Go through the listing below and say how many lines include "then". Give the number by itself.

▸ **MATERIAL PROVIDED**:
========

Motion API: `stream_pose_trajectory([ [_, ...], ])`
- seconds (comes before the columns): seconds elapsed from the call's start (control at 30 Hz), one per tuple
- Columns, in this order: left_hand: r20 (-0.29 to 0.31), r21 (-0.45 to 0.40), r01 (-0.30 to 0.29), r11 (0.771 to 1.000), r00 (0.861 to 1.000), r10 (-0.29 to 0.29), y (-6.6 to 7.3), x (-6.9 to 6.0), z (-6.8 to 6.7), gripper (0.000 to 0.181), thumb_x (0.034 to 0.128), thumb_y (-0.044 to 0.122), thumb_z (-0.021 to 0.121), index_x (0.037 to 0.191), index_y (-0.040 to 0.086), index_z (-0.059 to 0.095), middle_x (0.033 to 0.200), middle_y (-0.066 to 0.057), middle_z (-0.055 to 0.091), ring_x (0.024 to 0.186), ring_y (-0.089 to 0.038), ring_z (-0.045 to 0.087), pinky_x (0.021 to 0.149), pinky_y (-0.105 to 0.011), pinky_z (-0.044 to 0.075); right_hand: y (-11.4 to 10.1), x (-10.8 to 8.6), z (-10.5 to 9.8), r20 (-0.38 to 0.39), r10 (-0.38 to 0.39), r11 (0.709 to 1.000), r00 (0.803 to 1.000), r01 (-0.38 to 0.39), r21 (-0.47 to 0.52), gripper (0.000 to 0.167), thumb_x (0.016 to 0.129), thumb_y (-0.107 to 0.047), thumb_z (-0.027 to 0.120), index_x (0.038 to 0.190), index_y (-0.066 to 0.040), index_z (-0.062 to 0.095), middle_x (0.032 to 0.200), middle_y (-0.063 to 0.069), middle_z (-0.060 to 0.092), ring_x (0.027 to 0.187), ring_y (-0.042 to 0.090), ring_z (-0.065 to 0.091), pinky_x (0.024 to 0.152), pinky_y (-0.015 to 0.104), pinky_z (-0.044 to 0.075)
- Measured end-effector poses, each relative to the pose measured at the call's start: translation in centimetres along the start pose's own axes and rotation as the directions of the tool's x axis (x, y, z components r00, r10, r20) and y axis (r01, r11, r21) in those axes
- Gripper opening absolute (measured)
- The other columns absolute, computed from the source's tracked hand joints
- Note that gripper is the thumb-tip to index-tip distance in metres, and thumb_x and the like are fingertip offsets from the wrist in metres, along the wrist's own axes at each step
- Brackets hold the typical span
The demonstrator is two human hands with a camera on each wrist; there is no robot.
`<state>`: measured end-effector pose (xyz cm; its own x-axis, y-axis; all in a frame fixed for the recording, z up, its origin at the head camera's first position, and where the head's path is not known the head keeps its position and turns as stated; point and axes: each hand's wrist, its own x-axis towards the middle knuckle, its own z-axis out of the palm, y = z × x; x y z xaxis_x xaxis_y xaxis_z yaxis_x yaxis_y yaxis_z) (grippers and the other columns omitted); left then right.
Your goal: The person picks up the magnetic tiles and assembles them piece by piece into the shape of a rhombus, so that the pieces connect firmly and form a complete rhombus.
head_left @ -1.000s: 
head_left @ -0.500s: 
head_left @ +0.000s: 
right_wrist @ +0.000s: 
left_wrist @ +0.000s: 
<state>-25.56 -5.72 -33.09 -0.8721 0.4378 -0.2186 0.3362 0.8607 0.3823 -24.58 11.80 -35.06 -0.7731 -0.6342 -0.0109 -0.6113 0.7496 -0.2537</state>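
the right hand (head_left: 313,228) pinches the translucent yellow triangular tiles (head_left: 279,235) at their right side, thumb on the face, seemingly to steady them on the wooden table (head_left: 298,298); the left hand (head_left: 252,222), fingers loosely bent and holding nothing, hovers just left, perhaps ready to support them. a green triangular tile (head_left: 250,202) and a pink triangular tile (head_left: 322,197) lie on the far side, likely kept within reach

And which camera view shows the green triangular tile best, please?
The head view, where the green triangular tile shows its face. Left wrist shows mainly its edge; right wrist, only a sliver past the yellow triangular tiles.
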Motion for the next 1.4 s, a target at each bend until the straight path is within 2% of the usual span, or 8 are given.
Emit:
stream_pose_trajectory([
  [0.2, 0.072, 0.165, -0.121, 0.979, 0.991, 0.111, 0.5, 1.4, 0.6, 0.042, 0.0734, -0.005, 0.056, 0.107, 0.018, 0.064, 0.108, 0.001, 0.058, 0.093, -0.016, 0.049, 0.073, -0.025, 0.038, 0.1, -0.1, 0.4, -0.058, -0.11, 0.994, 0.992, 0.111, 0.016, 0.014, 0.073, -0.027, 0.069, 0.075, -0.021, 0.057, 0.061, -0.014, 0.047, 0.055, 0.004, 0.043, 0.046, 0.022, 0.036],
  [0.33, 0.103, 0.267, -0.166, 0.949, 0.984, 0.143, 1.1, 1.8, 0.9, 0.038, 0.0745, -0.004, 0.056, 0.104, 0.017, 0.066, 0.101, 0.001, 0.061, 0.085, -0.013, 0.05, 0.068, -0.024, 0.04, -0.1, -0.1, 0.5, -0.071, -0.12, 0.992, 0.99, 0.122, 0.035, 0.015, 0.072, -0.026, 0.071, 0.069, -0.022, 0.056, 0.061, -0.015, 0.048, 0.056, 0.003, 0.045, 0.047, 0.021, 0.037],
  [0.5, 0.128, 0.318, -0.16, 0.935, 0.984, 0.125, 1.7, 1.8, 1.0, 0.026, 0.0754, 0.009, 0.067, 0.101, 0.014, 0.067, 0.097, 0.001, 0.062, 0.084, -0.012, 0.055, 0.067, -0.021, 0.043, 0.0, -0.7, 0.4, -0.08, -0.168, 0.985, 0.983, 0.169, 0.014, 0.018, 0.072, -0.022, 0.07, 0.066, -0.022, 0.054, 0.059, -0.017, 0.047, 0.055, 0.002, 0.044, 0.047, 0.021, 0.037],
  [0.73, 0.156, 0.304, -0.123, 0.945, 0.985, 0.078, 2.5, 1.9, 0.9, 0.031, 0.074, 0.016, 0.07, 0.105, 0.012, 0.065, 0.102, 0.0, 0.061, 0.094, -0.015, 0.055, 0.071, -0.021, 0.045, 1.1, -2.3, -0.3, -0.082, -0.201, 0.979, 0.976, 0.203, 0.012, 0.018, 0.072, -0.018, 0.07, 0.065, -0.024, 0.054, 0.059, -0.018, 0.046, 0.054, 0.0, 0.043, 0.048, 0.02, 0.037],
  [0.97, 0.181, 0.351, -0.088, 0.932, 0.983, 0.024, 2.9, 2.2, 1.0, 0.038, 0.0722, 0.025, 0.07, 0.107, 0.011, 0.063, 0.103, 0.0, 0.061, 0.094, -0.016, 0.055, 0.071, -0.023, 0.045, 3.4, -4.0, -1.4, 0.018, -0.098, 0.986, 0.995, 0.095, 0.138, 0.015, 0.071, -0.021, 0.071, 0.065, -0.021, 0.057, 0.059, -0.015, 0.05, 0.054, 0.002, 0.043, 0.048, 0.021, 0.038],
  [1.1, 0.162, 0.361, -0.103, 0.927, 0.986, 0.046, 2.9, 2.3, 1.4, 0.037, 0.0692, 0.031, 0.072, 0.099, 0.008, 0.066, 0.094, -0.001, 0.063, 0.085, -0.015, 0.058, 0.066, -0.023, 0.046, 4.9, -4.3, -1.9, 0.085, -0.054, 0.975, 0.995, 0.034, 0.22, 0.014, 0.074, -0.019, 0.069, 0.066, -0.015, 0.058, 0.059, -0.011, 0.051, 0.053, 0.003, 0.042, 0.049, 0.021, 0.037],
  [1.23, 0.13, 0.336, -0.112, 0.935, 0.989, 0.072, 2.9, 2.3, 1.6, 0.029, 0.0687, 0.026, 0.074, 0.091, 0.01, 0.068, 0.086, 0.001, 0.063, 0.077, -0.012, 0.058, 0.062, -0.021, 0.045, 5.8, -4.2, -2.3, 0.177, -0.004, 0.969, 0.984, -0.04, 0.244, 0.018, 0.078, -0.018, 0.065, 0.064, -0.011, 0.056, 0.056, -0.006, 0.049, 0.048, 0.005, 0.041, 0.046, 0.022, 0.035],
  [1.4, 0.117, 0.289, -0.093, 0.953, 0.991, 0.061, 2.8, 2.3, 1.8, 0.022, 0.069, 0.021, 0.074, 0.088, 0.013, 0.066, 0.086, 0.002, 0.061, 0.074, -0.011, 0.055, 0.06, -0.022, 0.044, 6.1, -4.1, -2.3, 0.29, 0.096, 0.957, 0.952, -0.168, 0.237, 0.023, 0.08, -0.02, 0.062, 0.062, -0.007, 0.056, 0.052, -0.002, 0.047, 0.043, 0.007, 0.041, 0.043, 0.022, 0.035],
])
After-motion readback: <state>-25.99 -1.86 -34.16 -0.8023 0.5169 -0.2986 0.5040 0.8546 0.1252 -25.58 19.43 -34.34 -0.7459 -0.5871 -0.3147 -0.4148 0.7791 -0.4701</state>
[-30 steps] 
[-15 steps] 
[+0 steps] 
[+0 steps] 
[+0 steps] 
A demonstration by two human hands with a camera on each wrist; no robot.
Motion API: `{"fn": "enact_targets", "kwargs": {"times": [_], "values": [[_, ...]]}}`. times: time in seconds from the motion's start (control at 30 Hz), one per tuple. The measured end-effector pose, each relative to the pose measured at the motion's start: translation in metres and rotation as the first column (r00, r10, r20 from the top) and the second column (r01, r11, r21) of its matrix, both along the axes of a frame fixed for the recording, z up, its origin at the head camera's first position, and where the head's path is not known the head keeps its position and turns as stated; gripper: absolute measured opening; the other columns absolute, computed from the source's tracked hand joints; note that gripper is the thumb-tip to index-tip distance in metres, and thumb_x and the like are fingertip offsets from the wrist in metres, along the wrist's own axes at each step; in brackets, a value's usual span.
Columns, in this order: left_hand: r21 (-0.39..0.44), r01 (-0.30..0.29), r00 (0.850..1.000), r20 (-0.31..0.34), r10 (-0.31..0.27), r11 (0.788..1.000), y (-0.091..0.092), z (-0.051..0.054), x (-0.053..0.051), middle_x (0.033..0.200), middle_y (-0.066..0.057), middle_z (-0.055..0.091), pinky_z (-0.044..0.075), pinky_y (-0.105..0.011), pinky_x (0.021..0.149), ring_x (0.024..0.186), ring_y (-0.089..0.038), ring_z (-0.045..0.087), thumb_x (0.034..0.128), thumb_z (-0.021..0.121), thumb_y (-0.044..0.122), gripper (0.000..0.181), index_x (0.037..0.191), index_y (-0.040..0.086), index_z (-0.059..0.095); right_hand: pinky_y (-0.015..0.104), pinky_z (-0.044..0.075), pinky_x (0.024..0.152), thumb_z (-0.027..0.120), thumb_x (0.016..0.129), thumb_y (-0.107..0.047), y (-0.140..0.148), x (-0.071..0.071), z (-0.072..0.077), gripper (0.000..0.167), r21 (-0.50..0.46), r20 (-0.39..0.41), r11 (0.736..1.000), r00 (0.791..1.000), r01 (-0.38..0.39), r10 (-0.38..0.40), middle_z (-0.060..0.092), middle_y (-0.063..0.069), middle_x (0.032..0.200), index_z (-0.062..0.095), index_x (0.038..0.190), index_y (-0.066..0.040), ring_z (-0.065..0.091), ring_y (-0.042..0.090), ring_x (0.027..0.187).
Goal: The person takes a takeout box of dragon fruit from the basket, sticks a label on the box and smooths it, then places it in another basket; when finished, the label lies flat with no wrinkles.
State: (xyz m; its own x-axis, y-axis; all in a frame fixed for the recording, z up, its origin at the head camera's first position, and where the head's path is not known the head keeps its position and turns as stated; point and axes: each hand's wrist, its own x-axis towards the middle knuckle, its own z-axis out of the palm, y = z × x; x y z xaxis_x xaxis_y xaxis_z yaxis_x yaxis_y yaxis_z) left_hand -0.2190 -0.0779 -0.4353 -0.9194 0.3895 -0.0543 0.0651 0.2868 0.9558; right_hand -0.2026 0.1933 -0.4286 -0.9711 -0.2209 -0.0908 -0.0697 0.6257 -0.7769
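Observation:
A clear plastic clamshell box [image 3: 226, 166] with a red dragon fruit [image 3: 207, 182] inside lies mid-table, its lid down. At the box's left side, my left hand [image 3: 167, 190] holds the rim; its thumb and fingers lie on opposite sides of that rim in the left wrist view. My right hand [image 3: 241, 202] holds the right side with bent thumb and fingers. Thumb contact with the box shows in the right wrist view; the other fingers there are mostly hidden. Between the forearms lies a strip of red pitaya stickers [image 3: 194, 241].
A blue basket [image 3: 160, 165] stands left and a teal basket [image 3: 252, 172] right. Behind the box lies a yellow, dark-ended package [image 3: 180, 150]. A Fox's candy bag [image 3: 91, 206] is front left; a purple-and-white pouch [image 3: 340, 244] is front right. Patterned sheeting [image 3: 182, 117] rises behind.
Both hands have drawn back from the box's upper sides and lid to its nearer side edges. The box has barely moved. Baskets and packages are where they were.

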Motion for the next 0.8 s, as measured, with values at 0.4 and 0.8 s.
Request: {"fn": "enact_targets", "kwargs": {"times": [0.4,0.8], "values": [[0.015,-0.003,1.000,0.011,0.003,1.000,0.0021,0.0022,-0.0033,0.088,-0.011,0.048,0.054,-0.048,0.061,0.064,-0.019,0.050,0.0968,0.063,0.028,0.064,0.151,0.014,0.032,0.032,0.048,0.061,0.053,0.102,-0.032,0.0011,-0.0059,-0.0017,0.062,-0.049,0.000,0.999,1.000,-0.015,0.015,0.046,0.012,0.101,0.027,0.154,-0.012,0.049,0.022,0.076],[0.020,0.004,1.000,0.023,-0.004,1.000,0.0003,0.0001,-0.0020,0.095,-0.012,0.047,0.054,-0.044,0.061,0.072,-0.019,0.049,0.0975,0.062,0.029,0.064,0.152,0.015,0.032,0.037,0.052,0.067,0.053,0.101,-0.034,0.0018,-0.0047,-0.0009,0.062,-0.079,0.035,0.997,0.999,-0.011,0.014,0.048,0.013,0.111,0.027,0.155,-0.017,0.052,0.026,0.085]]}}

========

▸ **EXERCISE RESULT**:
2